The benchmark U.S. 10-year Treasury yield, which moves inversely to its price, hit 3.09 percent on Tuesday, its highest read since 2011. The 10-year yield is especially important to investors given its role as a barometer for mortgage rates and other financial instruments.
The dollar index, which tracks the dollar against a basket of other currencies, was up 0.7 percent at 93.23.
"The consumer being alive and well is a positive, but just after eight days of being higher, the market's looking for a reason" to pull back, said Art Hogan, chief market strategist at B. Riley FBR. "You've gradually seen a higher yield on that 10-year note, not draconian moves ... [but] positive economic data is going to drive them higher."
Hogan added that, while investors may have originally doubted that the Federal Reserve would be bold enough to hike rates four times in 2018, the market is gradually starting to "come around" to the idea that the Fed could hike rates in June, September and December.
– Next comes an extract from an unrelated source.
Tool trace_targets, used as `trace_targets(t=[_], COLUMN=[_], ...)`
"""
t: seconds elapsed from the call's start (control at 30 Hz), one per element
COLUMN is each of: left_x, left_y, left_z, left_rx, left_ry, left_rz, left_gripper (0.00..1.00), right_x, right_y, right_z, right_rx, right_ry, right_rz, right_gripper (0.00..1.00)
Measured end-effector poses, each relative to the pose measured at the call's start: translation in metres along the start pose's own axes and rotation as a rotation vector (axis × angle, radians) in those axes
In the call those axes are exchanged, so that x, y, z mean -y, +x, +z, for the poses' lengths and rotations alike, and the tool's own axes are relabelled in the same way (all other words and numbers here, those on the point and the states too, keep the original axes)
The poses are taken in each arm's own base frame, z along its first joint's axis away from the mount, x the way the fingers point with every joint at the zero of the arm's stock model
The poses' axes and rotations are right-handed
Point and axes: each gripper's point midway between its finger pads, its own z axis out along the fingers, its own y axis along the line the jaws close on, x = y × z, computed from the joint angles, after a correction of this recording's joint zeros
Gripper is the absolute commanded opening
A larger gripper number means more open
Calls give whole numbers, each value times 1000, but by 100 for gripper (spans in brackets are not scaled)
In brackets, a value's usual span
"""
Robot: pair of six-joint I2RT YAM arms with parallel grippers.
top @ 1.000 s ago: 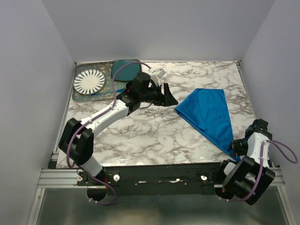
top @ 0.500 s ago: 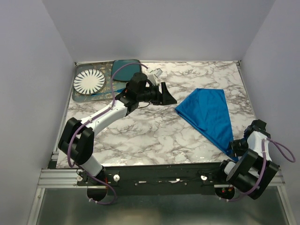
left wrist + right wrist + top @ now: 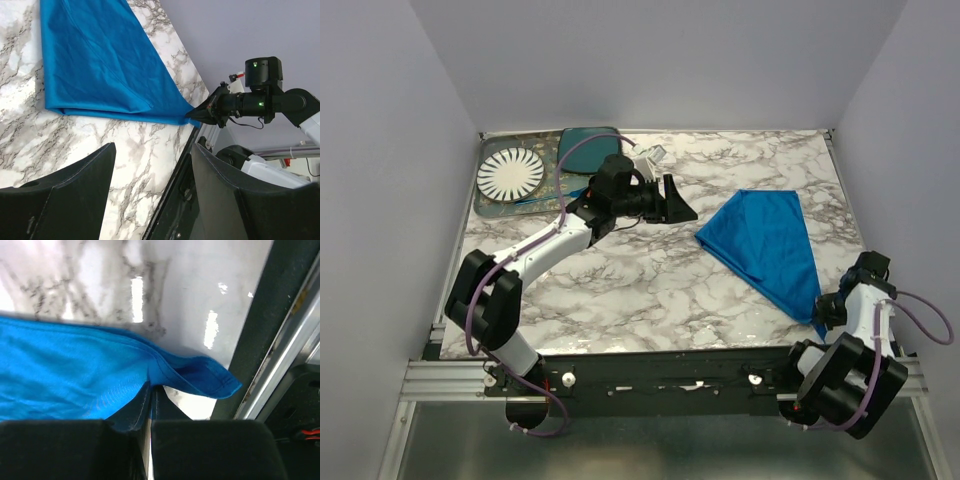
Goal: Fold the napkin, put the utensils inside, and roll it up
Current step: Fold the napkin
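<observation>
The bright blue napkin [image 3: 765,243] lies folded into a long triangle on the right of the marble table. It also shows in the left wrist view [image 3: 95,55] and in the right wrist view [image 3: 70,375]. My right gripper [image 3: 826,316] is shut on the napkin's near corner [image 3: 210,380] at the table's front right edge; it shows in the left wrist view [image 3: 201,114] too. My left gripper [image 3: 680,203] is open and empty, held above the table left of the napkin, its fingers [image 3: 65,200] wide apart. A slim bluish utensil [image 3: 542,197], probably the fork, lies on the tray.
A tray [image 3: 488,208] at the back left holds a white patterned plate [image 3: 510,173] and a dark teal plate [image 3: 588,147]. The table's front rail [image 3: 280,355] runs right beside my right gripper. Grey walls close in the left, back and right.
My right wrist has shifted slightly with the napkin corner in its grip. My left gripper has drawn back a little to the left. The napkin lies much as before.
</observation>
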Motion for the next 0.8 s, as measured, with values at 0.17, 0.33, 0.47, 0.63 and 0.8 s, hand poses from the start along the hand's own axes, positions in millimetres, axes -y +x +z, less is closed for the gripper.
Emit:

Traders for the first time Monday assigned a 51 percent chance of a fourth interest rate hike this year by the Fed, according to the CME. The strong data Tuesday will only increase the ranks of traders and investors with that belief.
The Fed, tasked with keeping inflation around 2 percent and maintaining healthy employment levels, considers economic data when deciding whether to increase the benchmark federal funds rate. Despite a narrow CPI miss last week, personal consumption expenditures — the Fed's preferred inflation metric — is now near the central bank's target.
Overseas, the Stoxx Europe 600 was largely unchanged after data revealed a deceleration in euro-area economic growth to 0.4 percent in the first quarter, down from 0.7 percent in the fourth quarter of last year.
Germany, the euro zone's largest economy, cooled to 0.3 percent growth in the first quarter, down from 0.6 percent in the prior quarter.